(Problem requirements) If a line of the material contains "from", copy it.

(The input)

**********

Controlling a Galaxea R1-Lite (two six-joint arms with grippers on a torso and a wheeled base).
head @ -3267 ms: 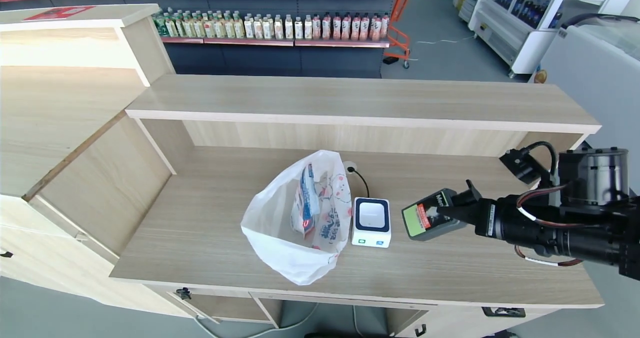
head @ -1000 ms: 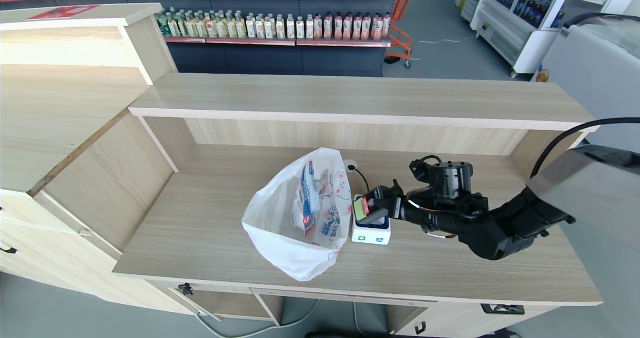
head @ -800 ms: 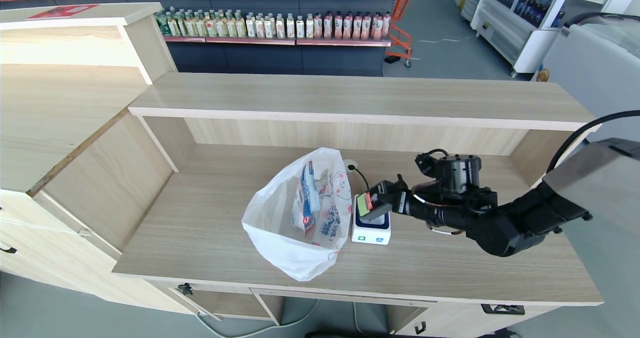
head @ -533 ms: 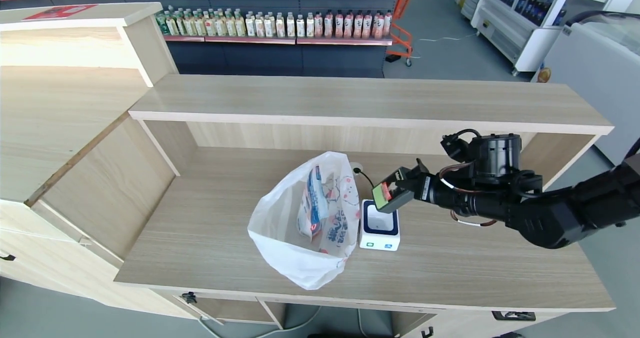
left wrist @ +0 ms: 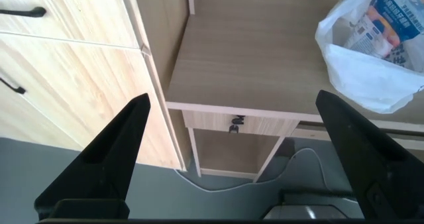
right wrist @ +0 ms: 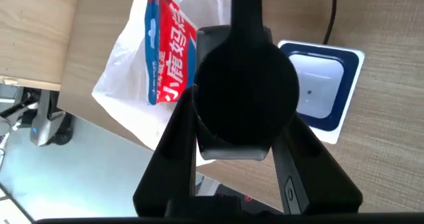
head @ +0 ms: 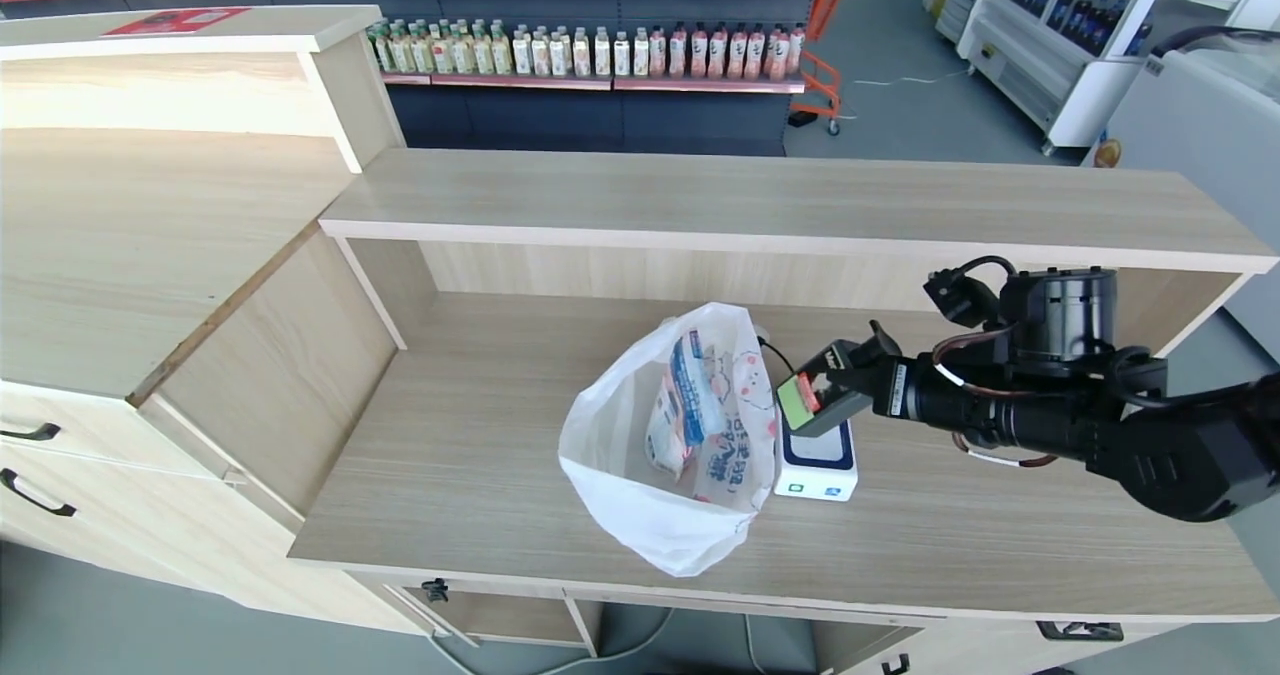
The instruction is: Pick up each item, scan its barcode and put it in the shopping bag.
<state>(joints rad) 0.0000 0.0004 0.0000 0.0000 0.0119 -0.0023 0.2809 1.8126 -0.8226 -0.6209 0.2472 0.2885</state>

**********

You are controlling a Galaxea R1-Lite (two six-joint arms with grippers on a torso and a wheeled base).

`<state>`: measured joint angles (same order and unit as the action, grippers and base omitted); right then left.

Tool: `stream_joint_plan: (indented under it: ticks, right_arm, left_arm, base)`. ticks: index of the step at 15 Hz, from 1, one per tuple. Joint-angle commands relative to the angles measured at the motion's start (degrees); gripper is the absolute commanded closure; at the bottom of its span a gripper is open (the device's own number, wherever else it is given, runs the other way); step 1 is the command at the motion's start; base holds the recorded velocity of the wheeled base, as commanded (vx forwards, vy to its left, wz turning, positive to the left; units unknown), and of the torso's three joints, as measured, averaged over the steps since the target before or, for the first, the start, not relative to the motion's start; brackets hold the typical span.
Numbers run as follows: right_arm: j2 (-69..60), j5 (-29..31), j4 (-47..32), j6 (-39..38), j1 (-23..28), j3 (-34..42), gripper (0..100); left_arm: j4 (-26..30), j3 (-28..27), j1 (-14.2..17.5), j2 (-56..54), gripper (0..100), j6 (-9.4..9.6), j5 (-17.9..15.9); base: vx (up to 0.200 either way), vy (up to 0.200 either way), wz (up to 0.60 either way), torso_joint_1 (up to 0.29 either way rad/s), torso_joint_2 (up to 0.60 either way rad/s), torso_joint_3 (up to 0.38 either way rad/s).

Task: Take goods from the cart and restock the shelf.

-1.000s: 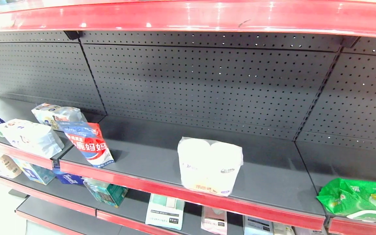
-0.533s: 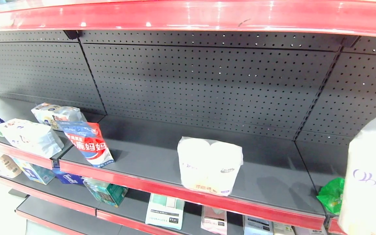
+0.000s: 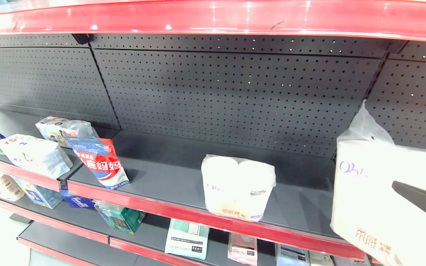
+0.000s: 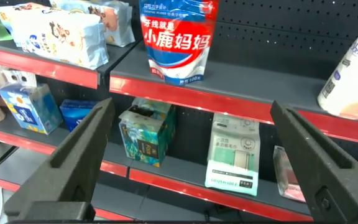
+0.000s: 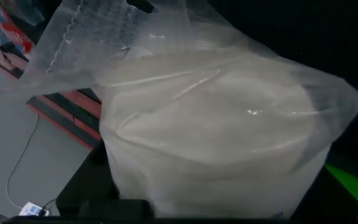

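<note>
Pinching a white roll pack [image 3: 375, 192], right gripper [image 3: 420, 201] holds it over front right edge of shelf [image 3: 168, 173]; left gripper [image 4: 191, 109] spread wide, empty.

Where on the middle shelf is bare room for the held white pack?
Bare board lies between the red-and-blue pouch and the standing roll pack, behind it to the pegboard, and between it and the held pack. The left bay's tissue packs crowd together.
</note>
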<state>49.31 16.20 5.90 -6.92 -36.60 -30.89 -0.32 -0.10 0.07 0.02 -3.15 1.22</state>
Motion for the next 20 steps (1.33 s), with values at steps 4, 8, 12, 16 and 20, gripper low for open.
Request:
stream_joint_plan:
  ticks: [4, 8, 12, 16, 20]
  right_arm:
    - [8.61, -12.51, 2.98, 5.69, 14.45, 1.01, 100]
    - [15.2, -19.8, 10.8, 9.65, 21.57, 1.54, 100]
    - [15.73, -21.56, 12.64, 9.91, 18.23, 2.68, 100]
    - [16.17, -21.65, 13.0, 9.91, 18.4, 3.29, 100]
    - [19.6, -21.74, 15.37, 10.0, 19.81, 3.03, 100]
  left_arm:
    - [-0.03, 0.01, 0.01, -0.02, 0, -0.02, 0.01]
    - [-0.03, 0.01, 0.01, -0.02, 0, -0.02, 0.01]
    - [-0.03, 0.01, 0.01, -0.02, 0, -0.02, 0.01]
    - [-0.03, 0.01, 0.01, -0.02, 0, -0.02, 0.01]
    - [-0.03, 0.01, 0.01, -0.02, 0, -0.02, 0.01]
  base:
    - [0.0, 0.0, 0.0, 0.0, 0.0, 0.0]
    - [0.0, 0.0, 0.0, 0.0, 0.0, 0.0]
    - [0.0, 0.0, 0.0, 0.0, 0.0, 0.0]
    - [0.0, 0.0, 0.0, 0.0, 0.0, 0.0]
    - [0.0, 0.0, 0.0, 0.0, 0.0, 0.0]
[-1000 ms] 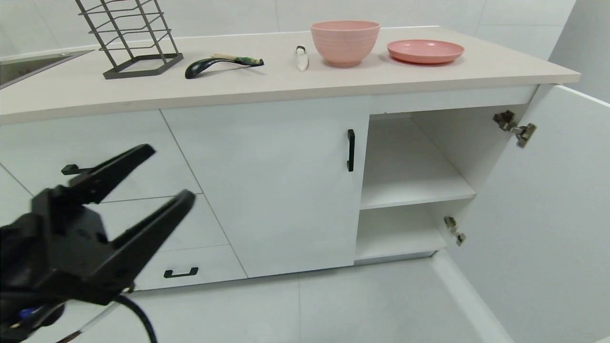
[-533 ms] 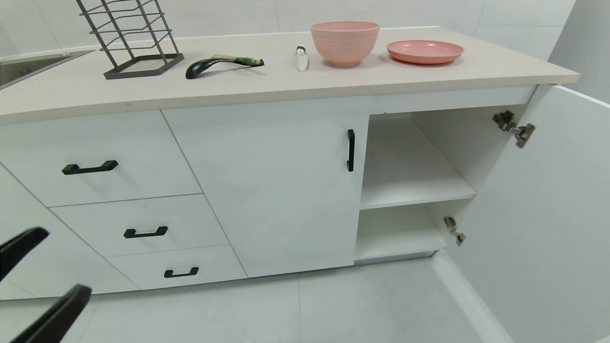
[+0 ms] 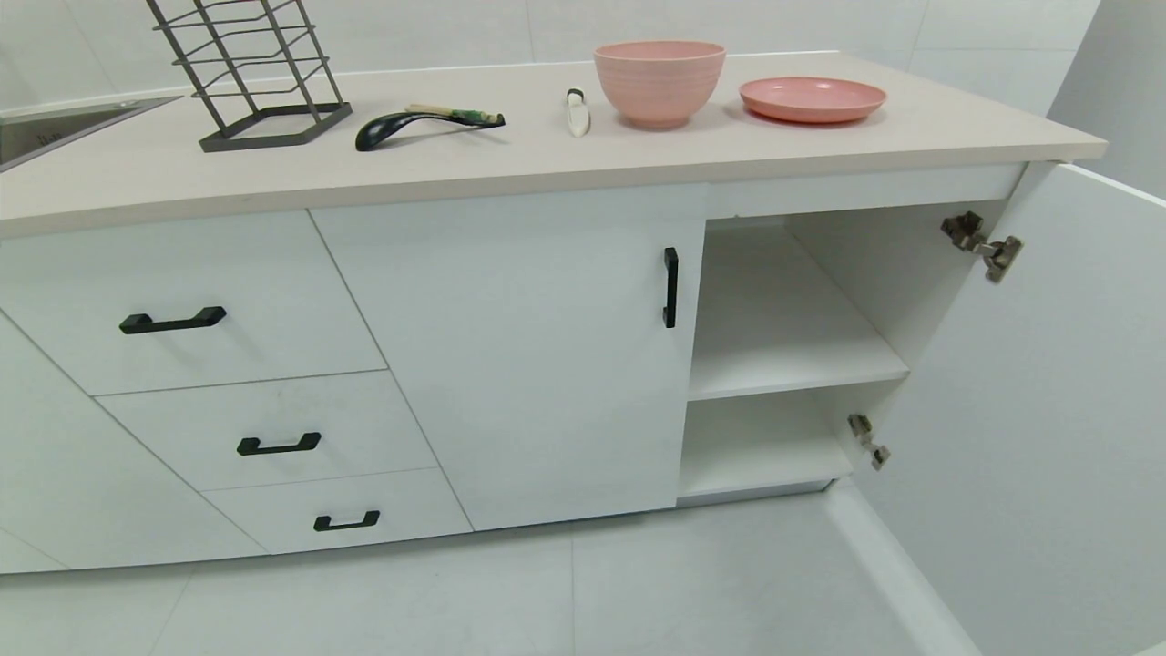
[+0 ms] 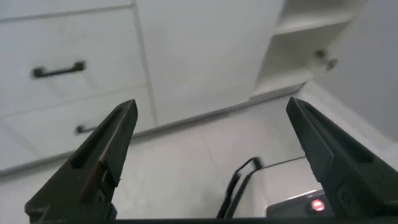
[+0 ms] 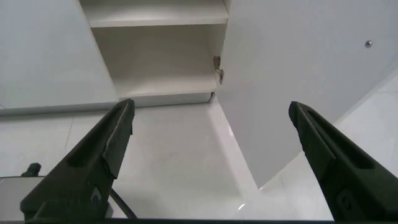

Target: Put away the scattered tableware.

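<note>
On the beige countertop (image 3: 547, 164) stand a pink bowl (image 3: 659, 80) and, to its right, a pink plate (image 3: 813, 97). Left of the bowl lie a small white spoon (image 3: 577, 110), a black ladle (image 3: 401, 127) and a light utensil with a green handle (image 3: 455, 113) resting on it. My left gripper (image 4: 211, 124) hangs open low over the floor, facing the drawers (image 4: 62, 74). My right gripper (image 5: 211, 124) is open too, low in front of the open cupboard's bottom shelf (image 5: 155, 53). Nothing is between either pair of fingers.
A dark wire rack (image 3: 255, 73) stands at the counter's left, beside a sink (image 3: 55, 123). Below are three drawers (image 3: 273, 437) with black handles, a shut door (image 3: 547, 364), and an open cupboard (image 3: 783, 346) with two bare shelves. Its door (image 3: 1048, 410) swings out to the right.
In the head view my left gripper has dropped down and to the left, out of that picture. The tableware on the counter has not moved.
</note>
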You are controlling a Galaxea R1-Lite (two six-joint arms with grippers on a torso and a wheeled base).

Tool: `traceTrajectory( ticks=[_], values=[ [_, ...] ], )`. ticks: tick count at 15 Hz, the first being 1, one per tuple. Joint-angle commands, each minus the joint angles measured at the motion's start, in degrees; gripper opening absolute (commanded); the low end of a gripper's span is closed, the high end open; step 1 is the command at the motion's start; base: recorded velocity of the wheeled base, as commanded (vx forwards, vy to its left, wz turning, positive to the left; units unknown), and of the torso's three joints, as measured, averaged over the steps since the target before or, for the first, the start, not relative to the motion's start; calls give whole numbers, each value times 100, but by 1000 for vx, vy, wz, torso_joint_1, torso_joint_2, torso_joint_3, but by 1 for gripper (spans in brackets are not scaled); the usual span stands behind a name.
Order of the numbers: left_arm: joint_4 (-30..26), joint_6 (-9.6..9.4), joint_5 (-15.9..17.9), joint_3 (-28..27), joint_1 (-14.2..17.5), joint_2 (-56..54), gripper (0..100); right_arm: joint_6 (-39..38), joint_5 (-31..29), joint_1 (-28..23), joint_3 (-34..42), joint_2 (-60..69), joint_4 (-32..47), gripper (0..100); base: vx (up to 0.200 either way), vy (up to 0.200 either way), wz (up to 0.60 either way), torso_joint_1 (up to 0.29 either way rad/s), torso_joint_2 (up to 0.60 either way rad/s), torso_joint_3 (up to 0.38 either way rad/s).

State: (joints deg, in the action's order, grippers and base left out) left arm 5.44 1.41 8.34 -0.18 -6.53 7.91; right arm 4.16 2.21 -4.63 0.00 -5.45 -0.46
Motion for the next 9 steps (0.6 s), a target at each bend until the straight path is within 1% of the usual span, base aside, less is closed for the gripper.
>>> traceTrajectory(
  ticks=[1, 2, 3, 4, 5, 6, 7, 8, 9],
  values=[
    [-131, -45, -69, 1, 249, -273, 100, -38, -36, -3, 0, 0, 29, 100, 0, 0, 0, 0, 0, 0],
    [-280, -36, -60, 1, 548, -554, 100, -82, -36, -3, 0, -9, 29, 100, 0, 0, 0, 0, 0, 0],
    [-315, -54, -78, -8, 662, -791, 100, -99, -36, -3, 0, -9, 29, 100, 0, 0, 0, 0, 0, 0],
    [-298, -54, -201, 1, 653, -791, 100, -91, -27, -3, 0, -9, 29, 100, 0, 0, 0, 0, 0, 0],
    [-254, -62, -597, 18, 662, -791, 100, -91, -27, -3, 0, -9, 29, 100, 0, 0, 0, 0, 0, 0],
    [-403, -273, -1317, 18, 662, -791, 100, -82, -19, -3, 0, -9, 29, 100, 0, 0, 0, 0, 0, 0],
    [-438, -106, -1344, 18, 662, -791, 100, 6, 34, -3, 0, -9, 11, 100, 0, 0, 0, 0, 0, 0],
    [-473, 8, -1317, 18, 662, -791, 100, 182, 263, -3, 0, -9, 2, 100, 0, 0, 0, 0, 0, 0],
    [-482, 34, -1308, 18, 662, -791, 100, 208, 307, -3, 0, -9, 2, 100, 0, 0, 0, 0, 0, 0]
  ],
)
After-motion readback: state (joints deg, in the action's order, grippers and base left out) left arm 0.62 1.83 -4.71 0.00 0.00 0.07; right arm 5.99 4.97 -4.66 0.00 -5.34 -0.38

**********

(Answer for this exercise)
Tool: `stream_joint_plan: (indented under it: ticks, right_arm, left_arm, base)`. ticks: index of the step at 15 Hz, from 1, one per tuple. Joint-angle commands relative to the angles measured at the motion's start (degrees); gripper is the absolute commanded closure; at the bottom of its span a gripper is open (the device's own number, wherever else it is given, runs the other way); step 1 is the command at the motion's start; base holds the recorded velocity of the wheeled base, as commanded (vx forwards, vy to its left, wz turning, positive to the left; units unknown), and of the torso's three joints, as measured, averaged over the steps since the target before or, for the first, the start, not relative to the motion's start; brackets hold the typical span.
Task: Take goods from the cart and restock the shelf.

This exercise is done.